Author's Chapter Notes:
Still don't own them...and I still don't want to be sued.
"Logan I find this very difficult to tell you, but I have discovered a more recent signature gate subtlety hidden behind the older ones placed in your cerebral cortex. As you know these gates allow for easy movement within ones mind by a given telepath, the same as we use a door to gain access from room to room. Though the others appear to have had no activity for many years, this one shows all the signs of repeated ongoing use, be it fairly minimal each time." Charles cautiously told Logan his findings after a rather intense session, knowing he couldn't keep something of this magnitude from him.

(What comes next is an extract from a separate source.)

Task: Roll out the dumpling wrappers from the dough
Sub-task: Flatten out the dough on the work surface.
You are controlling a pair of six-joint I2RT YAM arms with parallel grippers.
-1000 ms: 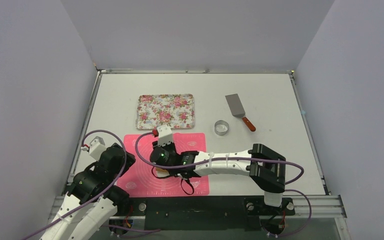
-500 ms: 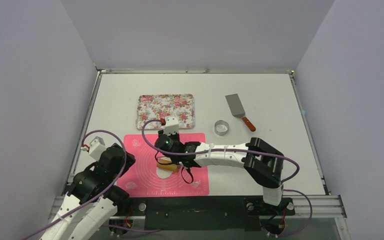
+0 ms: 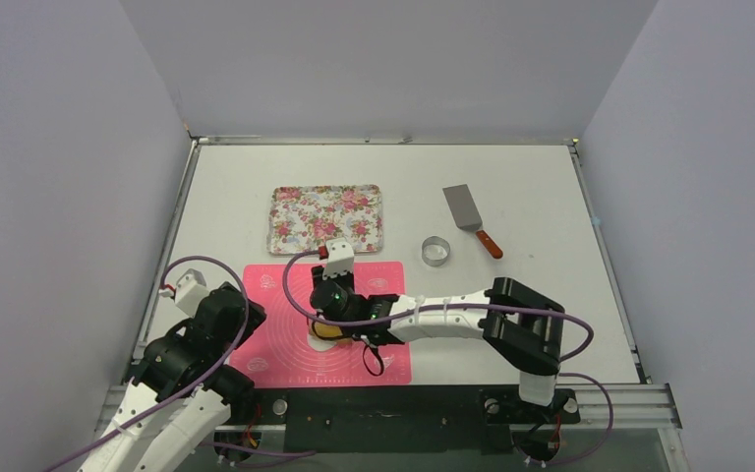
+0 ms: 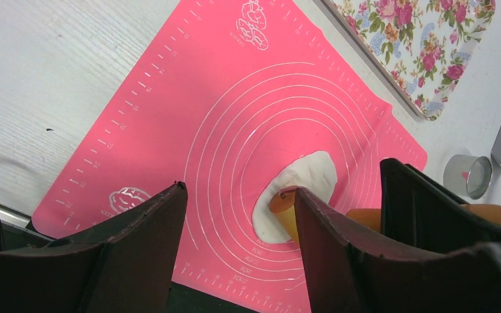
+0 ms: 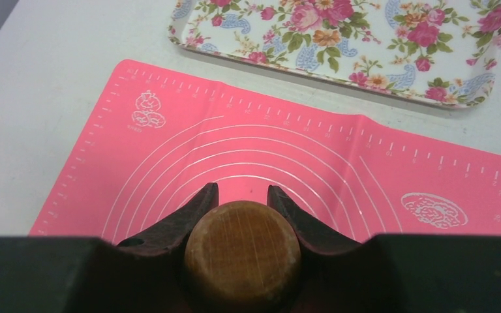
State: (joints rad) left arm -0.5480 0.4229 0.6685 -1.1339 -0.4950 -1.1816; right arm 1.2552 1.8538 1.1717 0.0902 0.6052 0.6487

Since Logan had gained his memory of who he was and his past, it had been nearly two years since he had need of a therapy session with Charles. But the old nagging sensation of things not being quite right within his adamantium covered skull and his behavior in Washington, left him with the old feeling of being off balance.

Now this information and the immediate understanding of who and why someone would tamper with his mind again had him sitting in the professors office seething, taking deep breaths to calm himself as he neared the border of becoming feral.

"That Bitch!" he spat, as his arm swung out to his side swiping the table next to him clear of all objects as they crashed to the floor. He stood to his feet pacing back and forth like a caged animal.

"Logan, I know this is extremely difficult to deal with..."

"...it aint difficult Chuck,...and it aint impossible," Logan spoke in a deadly calm, near whisper, the claws on his right hand made a sudden appearance, "I'm going to fuckin' kill her!"

"Wolverine, please calm yourself. I know that Jeans actions have been deplorable, but I realize now that she is a very troubled woman..."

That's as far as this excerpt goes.